Niedziela, 31 sierpnia 2014
Odkrywanie opolskiego megalopolis
Około południa pojeździłem głównie po Chróścicach, Dobrzeniu Wielkim i St. Siołkowicach ale byłem też w Popielowie. Pogoda była taka sobie, bo było dość gorąco (jak na rower) i przeszkadzał wiatr wschodni, który może silny nie był ale bardzo odczuwalny i uciążliwy.
Postanowiłem w końcu przejechać z Dobrzenia Wielkiego do Chróścic drugą drogą, czyli na północ od DW 457. Bo nie licząc drogi 457 to te wsie, tak jak Popielów i St.
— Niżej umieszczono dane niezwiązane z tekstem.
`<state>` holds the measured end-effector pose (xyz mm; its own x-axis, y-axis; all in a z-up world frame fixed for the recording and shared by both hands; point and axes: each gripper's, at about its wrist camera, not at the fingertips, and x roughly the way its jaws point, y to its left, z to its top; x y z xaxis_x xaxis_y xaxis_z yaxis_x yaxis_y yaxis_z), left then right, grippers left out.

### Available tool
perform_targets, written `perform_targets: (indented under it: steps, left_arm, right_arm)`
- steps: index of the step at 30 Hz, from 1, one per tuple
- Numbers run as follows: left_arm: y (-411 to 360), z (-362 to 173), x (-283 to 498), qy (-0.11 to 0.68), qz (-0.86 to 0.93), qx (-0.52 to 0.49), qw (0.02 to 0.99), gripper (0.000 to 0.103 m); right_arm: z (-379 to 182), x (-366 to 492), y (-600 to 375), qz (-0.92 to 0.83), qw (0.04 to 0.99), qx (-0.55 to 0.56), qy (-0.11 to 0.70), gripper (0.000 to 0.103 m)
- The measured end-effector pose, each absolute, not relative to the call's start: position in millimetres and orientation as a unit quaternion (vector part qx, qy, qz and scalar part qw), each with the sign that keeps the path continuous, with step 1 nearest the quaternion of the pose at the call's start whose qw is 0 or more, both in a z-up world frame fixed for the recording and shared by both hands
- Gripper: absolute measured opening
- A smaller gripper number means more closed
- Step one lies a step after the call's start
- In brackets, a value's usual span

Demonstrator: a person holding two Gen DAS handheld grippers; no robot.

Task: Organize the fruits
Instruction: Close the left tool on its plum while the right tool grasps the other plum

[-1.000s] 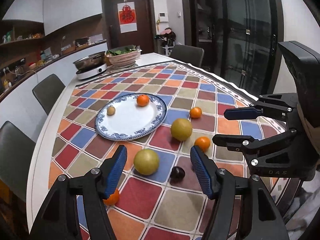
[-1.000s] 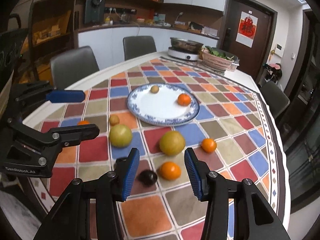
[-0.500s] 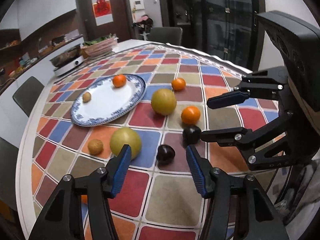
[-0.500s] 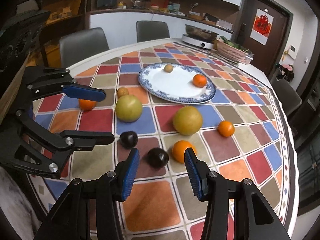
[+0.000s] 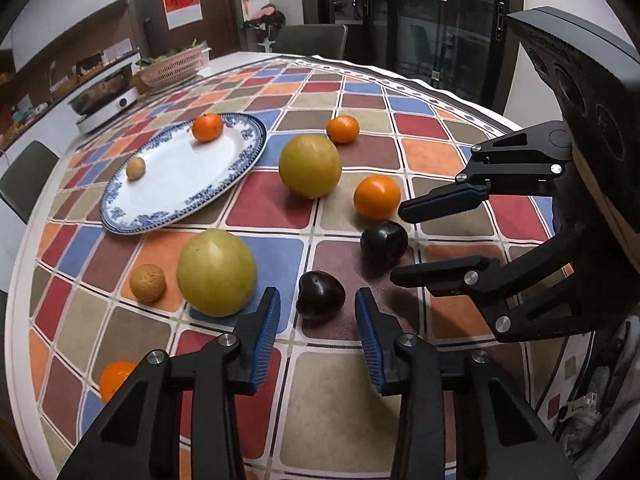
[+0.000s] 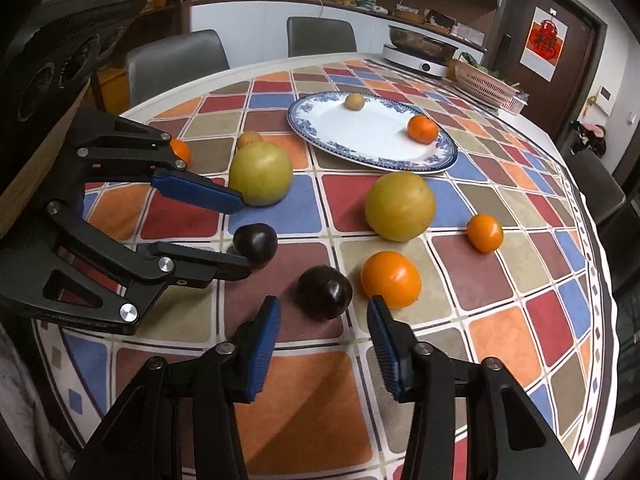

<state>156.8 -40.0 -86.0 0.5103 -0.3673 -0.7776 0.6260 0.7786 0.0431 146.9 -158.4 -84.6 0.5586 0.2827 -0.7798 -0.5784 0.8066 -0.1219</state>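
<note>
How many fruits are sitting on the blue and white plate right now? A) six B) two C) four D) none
B: the plate holds just two, a small orange near its far rim and a little brownish fruit; all the other fruit lies on the tablecloth.

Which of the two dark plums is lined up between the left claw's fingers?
The dark plum nearest the yellow-green fruit, lying just ahead of the open left claw; the other plum lies by the right claw.
</note>
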Motion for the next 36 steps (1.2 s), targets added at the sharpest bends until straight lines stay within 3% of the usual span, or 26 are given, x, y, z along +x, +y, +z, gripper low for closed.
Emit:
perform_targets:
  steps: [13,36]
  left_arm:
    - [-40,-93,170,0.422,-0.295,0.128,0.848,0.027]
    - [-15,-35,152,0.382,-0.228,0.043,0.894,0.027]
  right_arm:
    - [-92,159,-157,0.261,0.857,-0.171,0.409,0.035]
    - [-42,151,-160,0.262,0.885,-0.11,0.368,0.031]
Siołkowice, są połączone inną drogą asfaltową. Do prawdziwego dopełnienia pętli brakuje drugiego asfaltu z Chróścic do Siołkowic.
Nie wiem dlaczego dopiero teraz odkryłem i pojeździłem tymi drogami "osiedlowymi" z Dobrzenia do Chróścic ale są bardzo fajne i jak na rower idealne. Wjeżdżając do Chróścic mijałem stadion Victorii Chróścice (też pierwszy raz). Jest to klub dobry bo walczy na równi z innymi zespołami z takich miast jak Brzeg, Namysłów, Prudnik, Olesno czy Strzelce Opolskie.
Dalej miałem wracać do Siołkowic 457 ale postanowiłem sobie podjechać ulicą Kwaśną do końca asfaltu i zobaczyć jak wygląda dalsza droga do Siołkowic przez las. Jest to krótki, bo tylko kilometrowy odcinek, który okazał się dobrej jakości więc pojechałem nim i tym samym zaliczyłem już wszystkie "drugie połączenia" między wsiami opolskiego megalopolis.
Tym samym zrobiłem prawie całą pętlę wokół tych wsi, jednak docelowo poszerzę ją w Popielowie o Kabachy w przyszłości.
Miałem wracać po południu rowerem do domu ale deszcz wisiał na włosku więc wróciłem autem, i dobrze bo w Kościerzycach i okolicach była potężna ulewa jak dojeżdżałem.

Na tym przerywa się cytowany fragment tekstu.